Your task is to repeat the lines below exactly, excluding any pictures they contain.

• _Available data_
◇ ◇ ◇
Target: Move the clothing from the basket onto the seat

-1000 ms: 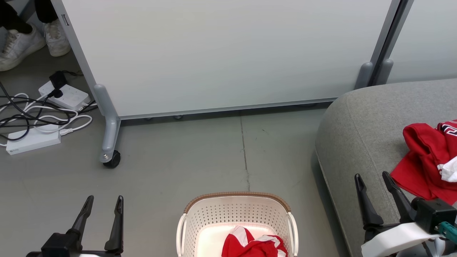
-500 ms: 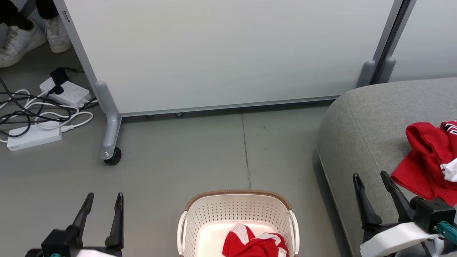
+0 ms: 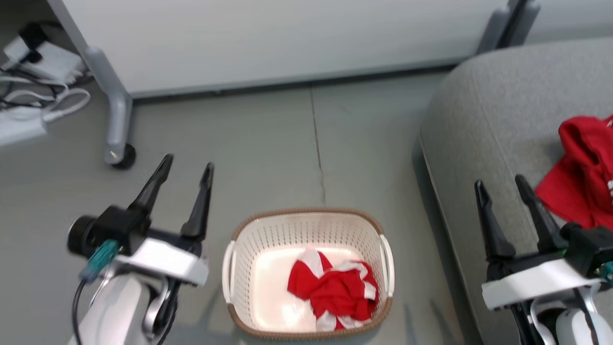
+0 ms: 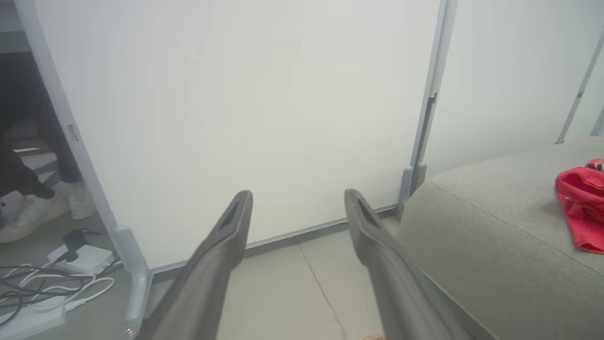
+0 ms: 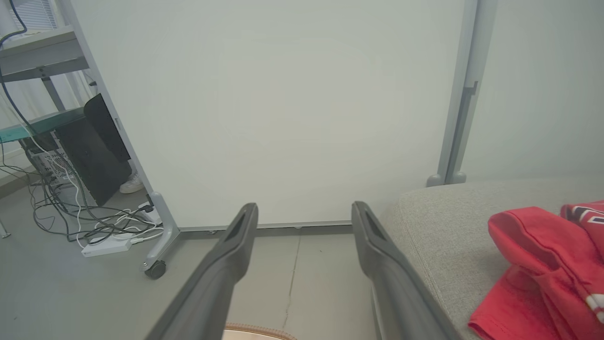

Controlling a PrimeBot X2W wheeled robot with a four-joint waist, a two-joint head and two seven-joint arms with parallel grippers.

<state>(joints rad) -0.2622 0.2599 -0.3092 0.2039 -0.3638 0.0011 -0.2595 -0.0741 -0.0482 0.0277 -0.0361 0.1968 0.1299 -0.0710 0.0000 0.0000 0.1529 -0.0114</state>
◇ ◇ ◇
• _Response_
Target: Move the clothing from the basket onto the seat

-1000 ms: 
-500 ms: 
+0 ms: 
+0 ms: 
+0 ms: 

Controlling a PrimeBot X2W wheeled robot with a four-joint waist, a two-joint head and two seven-joint arms with parallel grippers.

<state>(joints rad) -0.2622 0.2599 -0.3092 0.2039 -0.3638 0.0011 -0.2595 -0.0741 -0.0482 0.0277 -0.0361 0.1968 0.1299 -0.0710 0.0000 0.0000 0.1529 -0.0114</state>

Nothing further belongs to this answer.